## PROBLEM STATEMENT
Write out, without any change, the lines in the material below that run from the line with "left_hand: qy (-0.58" through the line with "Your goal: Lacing", both included.

%%

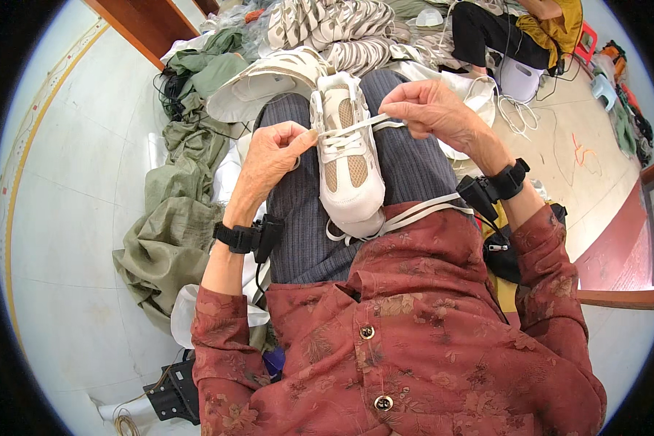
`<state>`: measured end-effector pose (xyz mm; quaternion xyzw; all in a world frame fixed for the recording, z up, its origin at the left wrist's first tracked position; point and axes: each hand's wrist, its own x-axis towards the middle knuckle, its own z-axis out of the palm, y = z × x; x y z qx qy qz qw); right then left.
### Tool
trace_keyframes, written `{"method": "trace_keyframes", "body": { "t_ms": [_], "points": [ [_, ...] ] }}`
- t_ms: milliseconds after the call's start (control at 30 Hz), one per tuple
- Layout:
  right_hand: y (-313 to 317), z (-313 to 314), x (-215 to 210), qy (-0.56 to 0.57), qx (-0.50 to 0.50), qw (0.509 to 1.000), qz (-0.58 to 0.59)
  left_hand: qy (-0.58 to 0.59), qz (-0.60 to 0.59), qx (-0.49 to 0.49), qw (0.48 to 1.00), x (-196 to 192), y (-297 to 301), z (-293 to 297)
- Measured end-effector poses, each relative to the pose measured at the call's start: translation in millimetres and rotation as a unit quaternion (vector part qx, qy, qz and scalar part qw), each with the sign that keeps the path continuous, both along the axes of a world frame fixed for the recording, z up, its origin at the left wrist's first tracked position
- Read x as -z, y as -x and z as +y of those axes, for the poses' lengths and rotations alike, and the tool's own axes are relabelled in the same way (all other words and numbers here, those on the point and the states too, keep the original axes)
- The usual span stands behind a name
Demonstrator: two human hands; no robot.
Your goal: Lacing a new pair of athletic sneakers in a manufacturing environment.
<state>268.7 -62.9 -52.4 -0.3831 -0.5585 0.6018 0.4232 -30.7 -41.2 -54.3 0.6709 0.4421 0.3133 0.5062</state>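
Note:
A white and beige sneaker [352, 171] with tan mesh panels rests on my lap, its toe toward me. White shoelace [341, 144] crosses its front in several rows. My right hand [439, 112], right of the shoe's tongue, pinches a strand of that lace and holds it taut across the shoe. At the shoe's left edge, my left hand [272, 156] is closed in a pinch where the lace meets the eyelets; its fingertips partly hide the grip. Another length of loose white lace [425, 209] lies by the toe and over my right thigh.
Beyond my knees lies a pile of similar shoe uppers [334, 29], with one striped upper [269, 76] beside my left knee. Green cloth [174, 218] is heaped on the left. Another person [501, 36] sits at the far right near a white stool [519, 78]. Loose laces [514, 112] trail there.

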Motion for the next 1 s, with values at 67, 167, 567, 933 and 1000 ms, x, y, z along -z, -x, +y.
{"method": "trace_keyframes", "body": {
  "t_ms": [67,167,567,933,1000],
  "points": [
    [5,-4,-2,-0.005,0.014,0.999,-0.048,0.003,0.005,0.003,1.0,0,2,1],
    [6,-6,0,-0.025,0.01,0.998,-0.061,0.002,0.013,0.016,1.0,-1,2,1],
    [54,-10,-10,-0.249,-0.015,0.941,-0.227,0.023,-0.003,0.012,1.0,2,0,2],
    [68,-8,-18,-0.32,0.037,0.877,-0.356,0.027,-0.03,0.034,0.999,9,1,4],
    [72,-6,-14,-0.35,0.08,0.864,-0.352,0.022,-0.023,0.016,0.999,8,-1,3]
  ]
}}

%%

## EXERCISE OUTPUT
  left_hand: qy (-0.58 to 0.59), qz (-0.60 to 0.59), qx (-0.49 to 0.49), qw (0.48 to 1.00), x (-196 to 192), y (-297 to 301), z (-293 to 297)
- Measured end-effector poses, each relative to the pose measured at the call's start: translation in millimetres and rotation as a unit quaternion (vector part qx, qy, qz and scalar part qw), each with the sign that keeps the path continuous, both along the axes of a world frame fixed for the recording, z up, its origin at the left wrist's first tracked position
- Read x as -z, y as -x and z as +y of those axes, for the poses' lengths and rotations alike, and the tool's own axes are relabelled in the same way (all other words and numbers here, those on the point and the states too, keep the original axes)
- The usual span stands behind a name
Demonstrator: two human hands; no robot.
Your goal: Lacing a new pair of athletic sneakers in a manufacturing environment.

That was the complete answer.